I think setting the encoding (copy) of str to "unknown" before using cat() less magical and works just as well. I think this should avoid any unwanted character set conversions in cat() .
Here is an extended example demonstrating what I think in the original example:
print_info <- function(x) { print(x) print(Encoding(x)) str(x) print(charToRaw(x)) } cat("(1) Original string (UTF-8)\n") str <- "\xe1\xbb\x8f" Encoding(str) <- "UTF-8" print_info(str) cat(str, file="no-iconv") cat("\n(2) Conversion to UTF-8, wrong input encoding (latin1)\n") ## from = "" is conversion from current locale, forcing "latin1" here str2 <- iconv(str, from="latin1", to="UTF-8") print_info(str2) cat(str2, file="yes-iconv") cat("\n(3) Converting (2) explicitly to latin1\n") str3 <- iconv(str2, from="UTF-8", to="latin1") print_info(str3) cat(str3, file="latin") cat("\n(4) Setting encoding of (1) to \"unknown\"\n") str4 <- str Encoding(str4) <- "unknown" print_info(str4) cat(str4, file="unknown")

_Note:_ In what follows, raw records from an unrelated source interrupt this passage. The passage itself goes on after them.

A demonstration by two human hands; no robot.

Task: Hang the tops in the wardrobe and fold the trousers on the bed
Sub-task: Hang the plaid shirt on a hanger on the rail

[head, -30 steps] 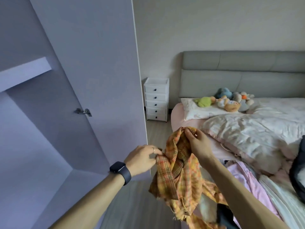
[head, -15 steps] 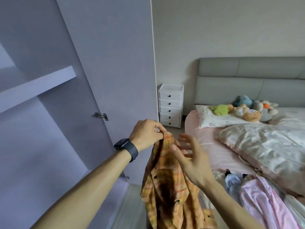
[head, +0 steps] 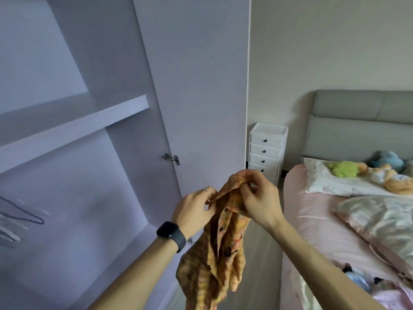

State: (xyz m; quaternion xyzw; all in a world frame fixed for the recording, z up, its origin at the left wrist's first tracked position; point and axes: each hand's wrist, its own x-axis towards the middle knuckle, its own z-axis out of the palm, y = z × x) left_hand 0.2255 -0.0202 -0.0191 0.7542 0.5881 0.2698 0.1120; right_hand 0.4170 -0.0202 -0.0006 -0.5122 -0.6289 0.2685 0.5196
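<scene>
While the orange plaid shirt [head: 221,249] is held up in the air between the open wardrobe [head: 89,198] and the bed [head: 312,220], it is gripped at its top edge by both hands. The cloth at the left of the collar area is pinched by the curled fingers of the left hand [head: 194,211], on which a thin ring [head: 206,193] is worn. The raised fold at the top is clamped between the thumb and fingertips of the right hand [head: 259,200].

A dark watch [head: 171,232] is strapped to the left wrist; its face is blank and black, and nothing can be read on it.

The shirt's long axis runs vertically: the collar end points up at the hands, and the hem hangs down past the lower edge of the view. A row of dark buttons is turned toward the camera. The fabric is bunched and twisted rather than spread flat.

Inside the wardrobe a pale shelf [head: 73,128] is seen, and below it, at the far left, some wire hangers [head: 20,218] are blurred. The wardrobe door [head: 196,86] stands open behind the hands. Beyond it a white drawer unit [head: 266,151] is set beside the bed, soft toys [head: 344,168] are laid on the pillow, and other garments [head: 380,291] are heaped at the bed's near end.
</scene>
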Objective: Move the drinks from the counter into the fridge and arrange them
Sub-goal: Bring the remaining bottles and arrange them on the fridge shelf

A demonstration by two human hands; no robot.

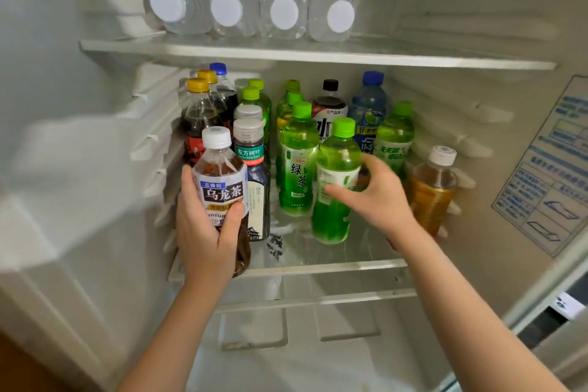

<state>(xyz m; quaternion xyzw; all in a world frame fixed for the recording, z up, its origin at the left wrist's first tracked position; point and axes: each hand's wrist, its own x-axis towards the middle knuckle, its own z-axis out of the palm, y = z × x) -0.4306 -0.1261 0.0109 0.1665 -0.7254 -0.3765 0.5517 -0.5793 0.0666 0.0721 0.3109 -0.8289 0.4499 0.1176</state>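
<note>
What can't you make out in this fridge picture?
Head view only.
Blurred: wall sticker, print unreadable.
Partly covered by the right hand: green bottle label.
Mostly hidden behind the tea bottle in the left hand: cola bottles, their labels.
Outside the frame: the counter.

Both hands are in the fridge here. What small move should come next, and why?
Probably the right hand should stand the leaning green tea bottle upright beside its row, since the hand's fingers curl round it and it tilts on the glass shelf. That would leave bare shelf front for the oolong tea bottle that the left hand grips at the shelf's edge.
</note>
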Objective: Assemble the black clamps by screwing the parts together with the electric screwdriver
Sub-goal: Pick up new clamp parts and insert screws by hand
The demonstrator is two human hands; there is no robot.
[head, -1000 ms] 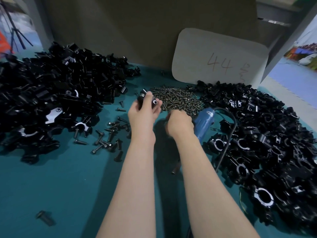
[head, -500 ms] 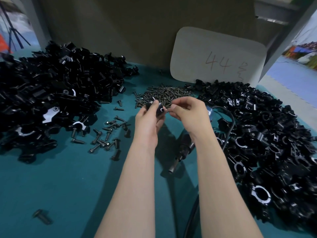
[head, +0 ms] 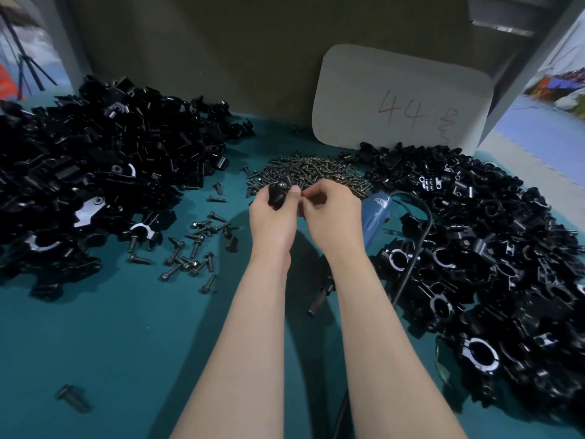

In a "Latin-1" locale (see ?l10n_info ), as used by R on Windows, the output files "yes-iconv" , "latin" and "unknown" must be correct (byte sequence 0xe1 , 0xbb , 0x8f , which is equal to "ỏ" ).
In the "UTF-8" locale "UTF-8" "no-iconv" and "unknown" files must be correct.
The result of the sample code is as follows, using R 3.3.2, the 64-bit version of Windows running in Wine:
(1) Original string (UTF-8) [1] "ỏ" [1] "UTF-8" chr "<U+1ECF>""| __truncated__ [1] e1 bb 8f (2) Conversion to UTF-8, wrong input encoding (latin1) [1] "á»\u008f" [1] "UTF-8" chr "á»\u008f" [1] c3 a1 c2 bb c2 8f (3) Converting (2) explicitly to latin1 [1] "á»" [1] "latin1" chr "á»" [1] e1 bb 8f (4) Setting encoding of (1) to "unknown" [1] "á»" [1] "unknown" chr "á»" [1] e1 bb 8f
The original iconv() example uses the argument from = "" by default, which means conversion from the current locale, which is effectively "latin1". Since the str encoding is actually “UTF-8,” the string byte representation is distorted in step (2), but then cat() implicitly restored when it (presumably) converts the string back to the current locale, as demonstrated by the equivalent conversion in step ( 3).